Now, zebras meander and giraffes loiter in this 1,100-square-kilometer reserve, while buffalo, elephants, crocodiles, and hippos march through the bush or bob in the lakes, and 530 different kinds of birds flutter above.

But locals say although the human war is over, conflict continues in and around the park between animals and people. Buffalo, elephants and hippos wander out, killing and maiming people, and eating crops. People march in, in groups as large as 100 strong, illegally killing everything from hippos to rabbits.

Theogene Semugisha oversees social services for Ndego, a district of almost 15,000 people who live around Akagera. He says as many as 80 percent of the people in his area lose crops every year to animals.

Bryan Havemann, the Akagera project manager for South African non-profit developers African Parks, says that every day animals are poached, and last year two rangers were shot and killed.

Havemann says the only way to stop poachers is to train rangers as a paramilitary fighting force. But he says even with training, rangers still lack ammunition and the authority to fight back.

"These guys ended up in jail because they had shot someone, and they were really in defense of their lives," said Havemann. "They guys need to have the jurisdiction to know that if they are really in danger that they can actually defend themselves."

For the rapidly growing population surrounding the park, the animals are as dangerous as the poachers. Last year, five people were killed and 15 wounded in animal attacks. Currently the Rwandan government is planning to build a $2.7 million electric fence, to keep the animals in the park. Havemann says if the fence is maintained, it could go a long way towards quieting the conflict.

In the meantime, villagers say they are barely surviving. This woman, Mushimiyimana, lives hand-to-mouth on the crops she grows when the animals don’t raid the fields. A few years ago, a hippopotamus killed her husband.

Mushimiyimana says in the dry season, it is hard to feed her family with the crops they grow. When her husband went to the forest to forge for food one night, he met a hippo.

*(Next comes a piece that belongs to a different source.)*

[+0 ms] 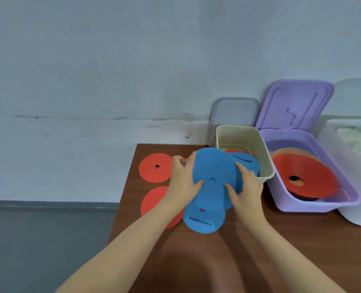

Neighbors found his body, and he was buried the next day.

But researchers say it is not just the animals in the park and poachers that threaten the future of the region. Inside the park, a protected area, commercial fishing companies are legally harvesting fish, leaving some lakes virtually lifeless for years at a time.

Quinn Ferguson, a master’s student from Dublin’s Trinity College who is researching fishing in Akagera, says if the lakes run out of fish, it could threaten the lives of all the animals in the park.

"The other species that exist in the park, which is meant to be a protected area, which is meant to be the kind of place that showcases the types of species you see in Africa, would potentially no longer exist," said Ferguson.

But Havemann says despite the challenges, Akagera National Park has the potential to draw tourists from all over the world. If peace efforts are successful, he says, lions and rhinoceroses will be re-introduced into the park after being poisoned or poached to extinction in the '90s.

These animals would complete the park’s collection of the “Big Five,” he says, which also include leopards, buffalo and elephants.

With mountains, lakes, wetlands, and plains, Havemann says if the conflicts in the park can be quieted, Akagera could rival the most exotic destinations in Africa.